### Exercise description:
Print the listing exactly as it stands. Skip every picture.

### Data section:
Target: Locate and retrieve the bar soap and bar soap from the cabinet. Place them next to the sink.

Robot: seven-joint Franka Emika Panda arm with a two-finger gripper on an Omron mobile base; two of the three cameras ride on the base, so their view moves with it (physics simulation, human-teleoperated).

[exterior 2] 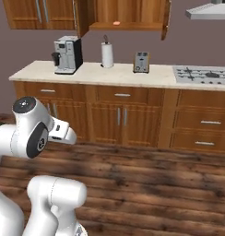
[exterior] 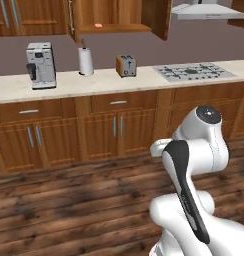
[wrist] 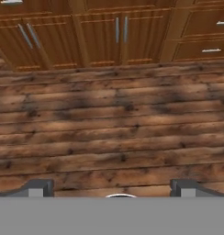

### Task solution:
Target: Locate and retrieve the bar soap and bar soap from the cabinet. Place them next to the sink.

Robot: seven-joint Franka Emika Panda arm with a two-finger gripper on an Omron mobile base; two of the three cameras ride on the base, so their view moves with it (physics simulation, human-teleoperated).

[exterior 2] 
[exterior] 
[wrist] 

What the exercise required is now complete.